:: What is being asked ::
What lines of the data below include the word "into"? Report them by copying each.

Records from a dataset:
* * * *
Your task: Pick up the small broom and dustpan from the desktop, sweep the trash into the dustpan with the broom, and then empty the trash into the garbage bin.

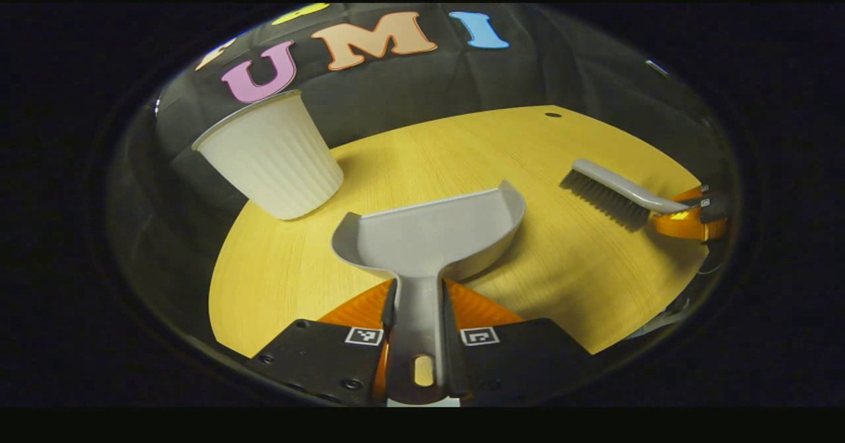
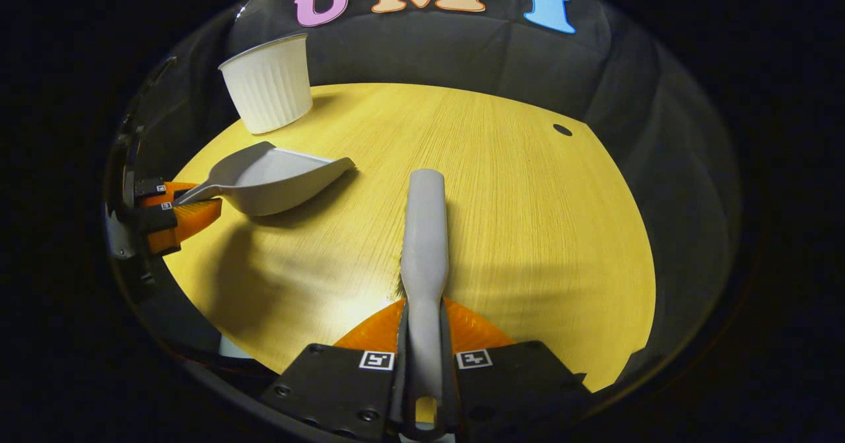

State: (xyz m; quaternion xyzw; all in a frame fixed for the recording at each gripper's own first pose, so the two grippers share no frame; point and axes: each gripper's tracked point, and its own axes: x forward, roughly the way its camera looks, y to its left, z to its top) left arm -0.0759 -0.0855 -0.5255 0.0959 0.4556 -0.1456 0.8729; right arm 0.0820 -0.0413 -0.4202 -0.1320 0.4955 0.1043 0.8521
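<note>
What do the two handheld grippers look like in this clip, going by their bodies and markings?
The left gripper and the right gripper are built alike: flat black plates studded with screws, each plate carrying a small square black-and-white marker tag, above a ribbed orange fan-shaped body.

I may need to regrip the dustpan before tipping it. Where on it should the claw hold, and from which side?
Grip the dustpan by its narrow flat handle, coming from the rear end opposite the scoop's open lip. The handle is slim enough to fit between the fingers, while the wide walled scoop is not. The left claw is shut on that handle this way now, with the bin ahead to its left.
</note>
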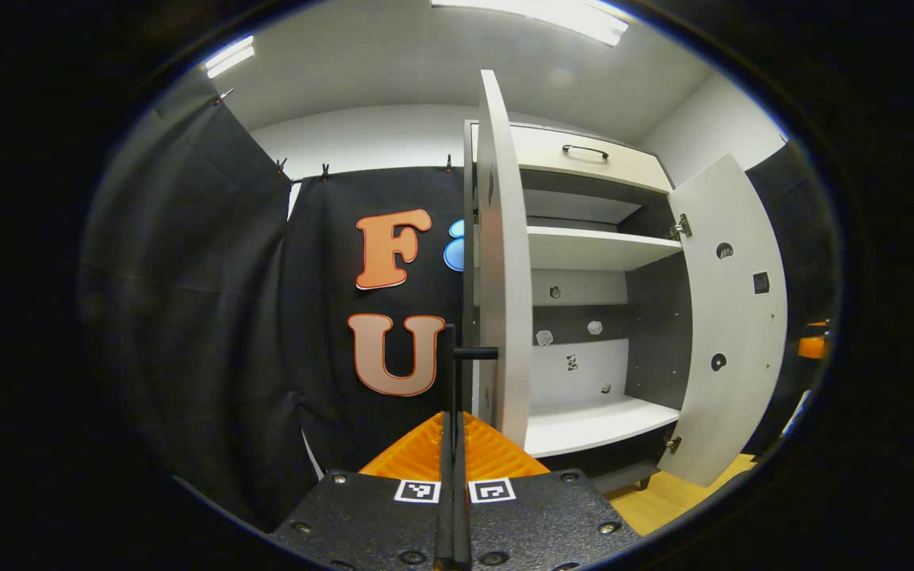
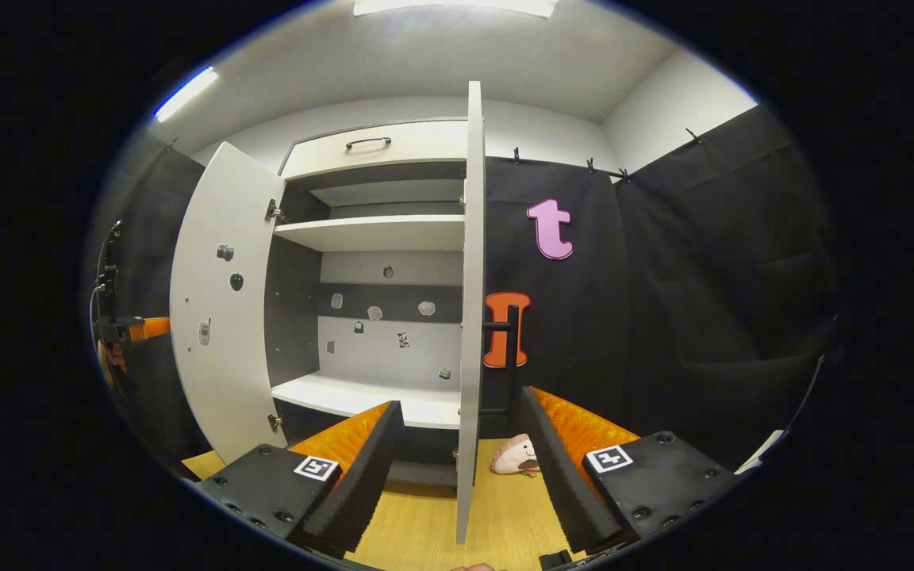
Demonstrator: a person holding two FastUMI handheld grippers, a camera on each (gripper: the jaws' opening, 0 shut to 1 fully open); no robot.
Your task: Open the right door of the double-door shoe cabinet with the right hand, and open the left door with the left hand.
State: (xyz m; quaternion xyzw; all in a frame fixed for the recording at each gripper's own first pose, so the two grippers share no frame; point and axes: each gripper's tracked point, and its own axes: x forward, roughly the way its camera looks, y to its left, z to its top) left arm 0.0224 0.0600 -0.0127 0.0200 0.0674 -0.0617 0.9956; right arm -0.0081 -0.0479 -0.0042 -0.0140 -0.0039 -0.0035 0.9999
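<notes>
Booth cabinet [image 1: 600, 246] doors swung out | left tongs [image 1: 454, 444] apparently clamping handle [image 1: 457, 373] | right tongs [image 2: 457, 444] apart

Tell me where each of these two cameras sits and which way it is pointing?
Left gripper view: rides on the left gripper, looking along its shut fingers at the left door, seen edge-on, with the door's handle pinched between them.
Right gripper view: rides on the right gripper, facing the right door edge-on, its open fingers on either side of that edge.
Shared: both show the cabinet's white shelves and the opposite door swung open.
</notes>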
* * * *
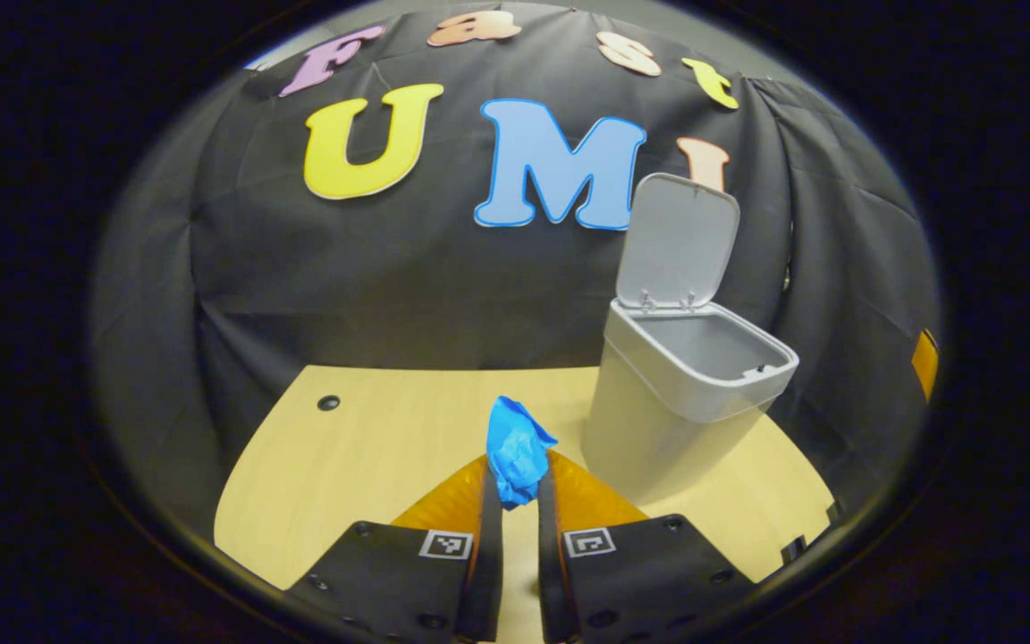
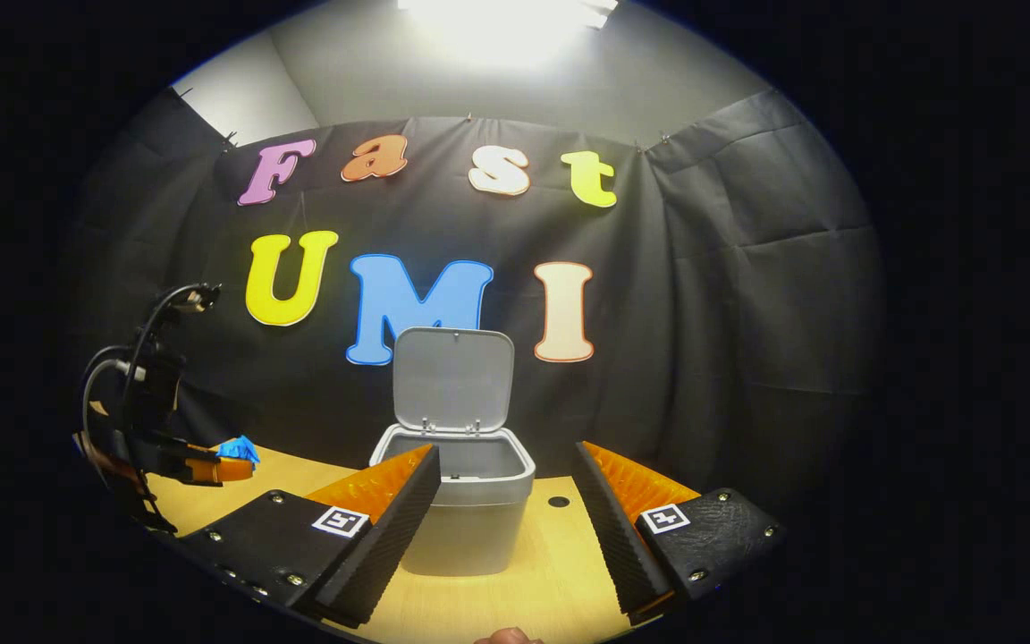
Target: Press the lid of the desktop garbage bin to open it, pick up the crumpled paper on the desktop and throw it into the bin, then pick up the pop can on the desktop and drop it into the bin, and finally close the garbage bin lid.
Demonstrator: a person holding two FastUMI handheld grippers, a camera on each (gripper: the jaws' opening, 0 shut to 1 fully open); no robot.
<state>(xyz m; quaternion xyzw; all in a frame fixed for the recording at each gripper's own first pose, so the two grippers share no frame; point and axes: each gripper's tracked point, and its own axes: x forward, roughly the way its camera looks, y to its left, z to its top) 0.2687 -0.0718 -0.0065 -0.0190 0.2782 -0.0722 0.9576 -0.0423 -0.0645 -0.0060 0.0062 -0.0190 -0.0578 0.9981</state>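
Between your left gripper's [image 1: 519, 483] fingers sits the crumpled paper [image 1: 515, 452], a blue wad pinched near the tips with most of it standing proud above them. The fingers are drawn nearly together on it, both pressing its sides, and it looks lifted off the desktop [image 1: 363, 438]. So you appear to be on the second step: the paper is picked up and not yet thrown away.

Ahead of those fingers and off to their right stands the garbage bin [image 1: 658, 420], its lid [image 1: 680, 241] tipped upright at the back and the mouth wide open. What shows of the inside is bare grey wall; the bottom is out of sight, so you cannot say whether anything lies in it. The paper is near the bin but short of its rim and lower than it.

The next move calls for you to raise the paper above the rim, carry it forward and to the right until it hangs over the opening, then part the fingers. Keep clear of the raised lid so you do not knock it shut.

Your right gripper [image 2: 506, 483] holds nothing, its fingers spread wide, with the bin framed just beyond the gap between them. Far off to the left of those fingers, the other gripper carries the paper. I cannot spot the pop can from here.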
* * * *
:: Response area ::
Your task: Pick up the small broom and dustpan from the desktop, sweep the trash into the dustpan with the broom, and then empty the trash into the garbage bin.
Target: Press the lid of the desktop garbage bin to open it, pick up the crumpled paper on the desktop and throw it into the bin, then pick up the pop can on the desktop and drop it into the bin, and finally close the garbage bin lid.

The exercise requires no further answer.